The objective of this work is to show the importance of the use of cell cultures, calling
attention to the biodiversity intra and inter-species observed in the Amazon region, as
well as for the adaptability of the cells in vitro.
KEY WORDS
Cell culture techniques; tissue culture techniques; tissue banks
1. UM POUCO DE HISTÓRIA
O desenvolvimento de monocamadas celulares a partir de pequenas amostras
de tecidos humanos, de animais e de plantas teve início no século XIX, com
aplicação nos campos experimentais da Bioquímica e da Microbiologia. Os
primeiros estudos, no início de 1800, foram voltados para definições e hipóteses
sobre a origem e a forma da célula. Em 1878, Claude Bernard destacou a
importância do meio ambiente interno na regulação das atividades dos tecidos
vivos. Em sua concepção, o ambiente não é somente o produto do metabolismo
do tecido, mas a atuação deste produto no próprio tecido, regulando suas atividades.

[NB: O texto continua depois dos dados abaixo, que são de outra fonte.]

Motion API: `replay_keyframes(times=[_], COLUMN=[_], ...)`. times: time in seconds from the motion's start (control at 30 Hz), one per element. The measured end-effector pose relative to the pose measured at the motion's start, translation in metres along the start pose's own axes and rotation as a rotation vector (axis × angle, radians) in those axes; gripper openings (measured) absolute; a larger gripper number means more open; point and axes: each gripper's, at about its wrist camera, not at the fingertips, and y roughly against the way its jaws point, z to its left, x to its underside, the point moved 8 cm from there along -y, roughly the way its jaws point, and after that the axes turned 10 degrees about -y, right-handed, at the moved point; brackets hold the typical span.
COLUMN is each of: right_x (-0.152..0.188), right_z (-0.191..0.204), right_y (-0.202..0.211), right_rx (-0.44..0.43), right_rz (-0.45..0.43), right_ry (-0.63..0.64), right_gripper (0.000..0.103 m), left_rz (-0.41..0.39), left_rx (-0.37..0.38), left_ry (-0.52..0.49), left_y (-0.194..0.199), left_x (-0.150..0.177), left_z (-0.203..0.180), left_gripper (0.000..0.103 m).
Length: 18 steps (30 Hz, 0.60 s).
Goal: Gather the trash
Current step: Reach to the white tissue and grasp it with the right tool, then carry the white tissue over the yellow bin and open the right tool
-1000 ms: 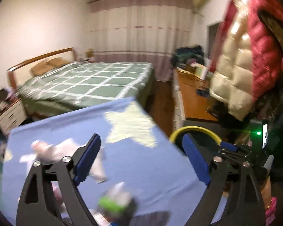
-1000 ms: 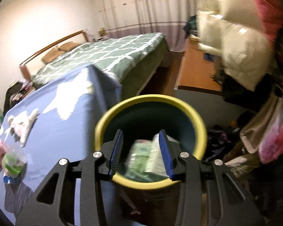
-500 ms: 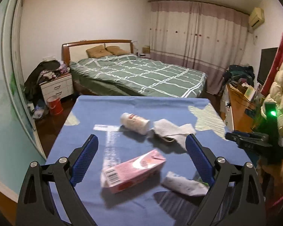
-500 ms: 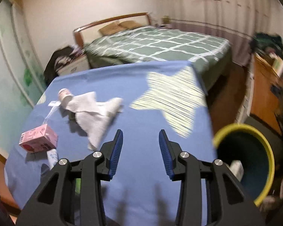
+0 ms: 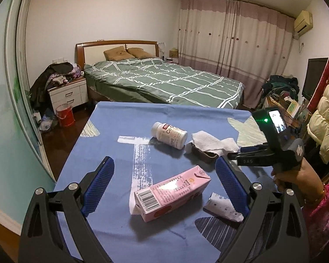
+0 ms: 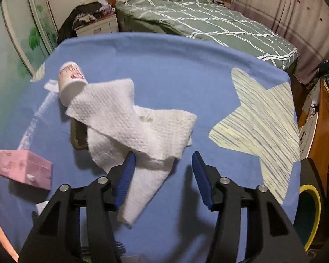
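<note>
Four pieces of trash lay on the blue-clothed table (image 5: 111, 131): a pink carton (image 5: 172, 194), a white bottle (image 5: 169, 134) on its side, a crumpled paper towel (image 6: 133, 129) and a small crumpled wrapper (image 5: 222, 206). Left gripper (image 5: 164, 184) hovered over the near edge with fingers spread wide, nothing between the pads — the carton sat just ahead and between them, its long axis running diagonally from near-left to far-right, barcode end nearest. Judged: the left hand was the nearer one for the carton; a slight roll of the wrist would be needed to close across its narrow sides rather than along its length. Right gripper (image 6: 162, 175) pointed steeply down near the table's right side, jaws part-open and opening; the towel's lower flap lay against the left pad and reached into the gap, but nothing was pinched. The towel draped partly over a dark shallow dish (image 5: 202, 153), contents hidden, and touched the bottle toward the far-left. The wrapper lay just right of the carton, by the left gripper's right finger. Bin (image 6: 310, 217) — yellow rim — stood off the table's right near corner; its inside could not be made out.
</note>
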Motion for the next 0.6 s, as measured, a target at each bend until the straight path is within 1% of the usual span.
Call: replay_keyframes(times=[0.03, 0.07, 0.1, 0.13, 0.3, 0.47, 0.6], right_x=[0.001, 0.001, 0.002, 0.001, -0.004, -0.011, -0.016], right_z=[-0.002, -0.004, -0.005, -0.007, -0.019, -0.031, -0.036], right_y=[-0.001, -0.002, -0.002, 0.000, 0.021, 0.055, 0.087], right_rx=[-0.005, -0.009, -0.016, -0.022, -0.052, -0.105, -0.136], right_rz=[0.001, 0.004, 0.002, -0.012, -0.092, -0.177, -0.241], right_ry=[-0.008, -0.015, -0.023, -0.035, -0.078, -0.133, -0.146], right_gripper=[0.030, 0.015, 0.008, 0.006, 0.004, 0.003, 0.003], left_rz=[0.004, 0.006, 0.008, 0.010, 0.018, 0.022, 0.020], left_rx=[0.002, 0.004, 0.008, 0.009, 0.017, 0.022, 0.025], left_ry=[0.002, 0.004, 0.003, 0.001, -0.009, -0.014, -0.012], left_y=[-0.002, -0.004, -0.006, -0.006, -0.014, -0.016, -0.017], left_x=[0.001, 0.001, 0.001, 0.000, 0.002, 0.003, 0.003], left_z=[0.000, -0.001, -0.002, -0.003, -0.008, -0.012, -0.014], left_gripper=[0.092, 0.092, 0.092, 0.092, 0.092, 0.092, 0.092])
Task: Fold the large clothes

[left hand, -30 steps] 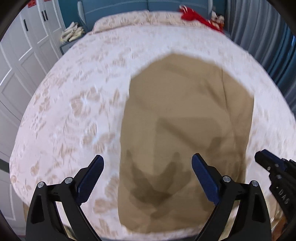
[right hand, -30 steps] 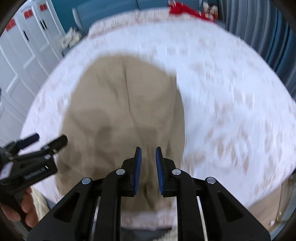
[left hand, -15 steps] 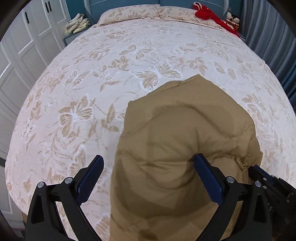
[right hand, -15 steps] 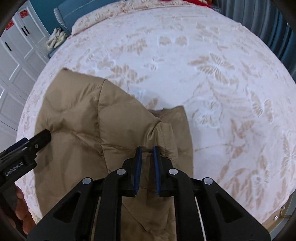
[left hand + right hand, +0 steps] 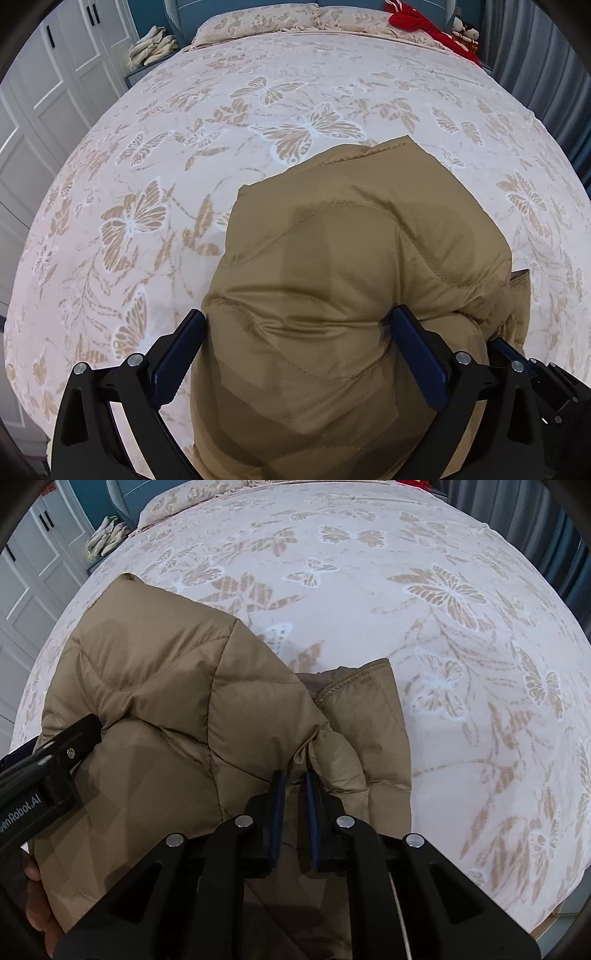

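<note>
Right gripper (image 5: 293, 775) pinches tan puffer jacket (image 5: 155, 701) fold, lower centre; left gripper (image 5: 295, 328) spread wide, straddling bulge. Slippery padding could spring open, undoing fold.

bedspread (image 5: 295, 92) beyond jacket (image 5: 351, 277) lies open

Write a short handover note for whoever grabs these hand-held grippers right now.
Right hand-held gripper: shut on a pinch of the tan puffer jacket.
Left hand-held gripper: open, its fingers on either side of a puffy fold, not clamped.
Jacket lies bunched on the near part of the butterfly bedspread, one flap sticking out to the right.
Done: partly folded over.
Left: lay the held fold down and square it up.
</note>
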`<state>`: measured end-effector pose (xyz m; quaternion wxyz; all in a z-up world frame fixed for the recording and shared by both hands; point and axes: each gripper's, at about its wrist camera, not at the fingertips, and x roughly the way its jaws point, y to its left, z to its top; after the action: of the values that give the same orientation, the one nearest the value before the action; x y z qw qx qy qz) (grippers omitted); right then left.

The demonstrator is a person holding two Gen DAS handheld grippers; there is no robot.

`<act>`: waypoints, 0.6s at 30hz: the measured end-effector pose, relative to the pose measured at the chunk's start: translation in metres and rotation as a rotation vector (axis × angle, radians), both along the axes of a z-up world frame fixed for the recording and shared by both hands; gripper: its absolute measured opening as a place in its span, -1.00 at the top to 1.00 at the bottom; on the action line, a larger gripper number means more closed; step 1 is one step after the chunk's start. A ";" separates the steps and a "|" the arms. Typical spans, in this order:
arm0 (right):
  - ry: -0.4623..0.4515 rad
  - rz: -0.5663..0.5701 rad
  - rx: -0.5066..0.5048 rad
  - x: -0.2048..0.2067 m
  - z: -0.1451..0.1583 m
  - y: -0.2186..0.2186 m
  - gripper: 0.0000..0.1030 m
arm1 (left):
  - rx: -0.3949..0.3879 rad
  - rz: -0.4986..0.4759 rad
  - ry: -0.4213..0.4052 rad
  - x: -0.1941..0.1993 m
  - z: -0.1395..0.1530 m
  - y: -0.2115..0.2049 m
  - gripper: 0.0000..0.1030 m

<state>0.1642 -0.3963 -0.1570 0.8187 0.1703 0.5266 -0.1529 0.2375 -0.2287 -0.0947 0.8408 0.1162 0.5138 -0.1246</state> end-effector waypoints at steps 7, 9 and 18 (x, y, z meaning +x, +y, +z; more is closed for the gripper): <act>-0.048 -0.037 0.015 -0.013 0.014 -0.003 0.65 | 0.051 -0.018 -0.060 -0.013 0.010 -0.003 -0.90; -0.116 -0.068 0.055 -0.030 0.027 -0.007 0.10 | 0.036 -0.026 -0.064 -0.021 0.021 0.004 -0.90; -0.152 -0.163 0.273 -0.099 0.015 -0.025 -0.48 | -0.289 0.083 0.212 -0.027 0.029 0.104 -0.90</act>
<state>0.0654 -0.4215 -0.1416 0.8103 0.3331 0.4635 -0.1326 0.2100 -0.1244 -0.0654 0.7943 -0.0410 0.5807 -0.1739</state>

Nesta linha, Friedrich Daniel Von Recklinghausen, em 1866, manteve células
sangüíneas de anfíbio em recipientes estéreis, sob uma variedade de condições,
por volta de 35 dias, na tentativa de esclarecer o quanto o meio ambiente é
afetado pela célula ou a célula é afetada pelo meio ambiente. O primeiro
experimento com cultura de tecido organizado foi feito por Wilhelm Roux, em
1885, quando transferiu a placa neural de um embrião de galinha para uma
solução salina aquecida, provando que o fechamento do tubo neural é uma
função primária de seu constituinte celular e não um efeito mecânico direto por
pressão exercida pelas estruturas adjacentes, como se supunha anteriormente.
Dois anos depois, em 1887, J. Arnold cultivou leucócitos, implantando sob a pele
e na cavidade abdominal de um sapo fragmentos da parte central de uma planta
umedecidos com humor aquoso do mesmo tipo de animal, os quais foram invadidos
por leucócitos. Em seguida, os fragmentos foram transferidos para discos contendo
humor aquoso ou solução salina, tendo sido possível a observação dos leucócitos
durante alguns dias. Esse experimento foi o início dos estudos de mitose e a prova
de que as células podiam sobreviver fora de um corpo animal.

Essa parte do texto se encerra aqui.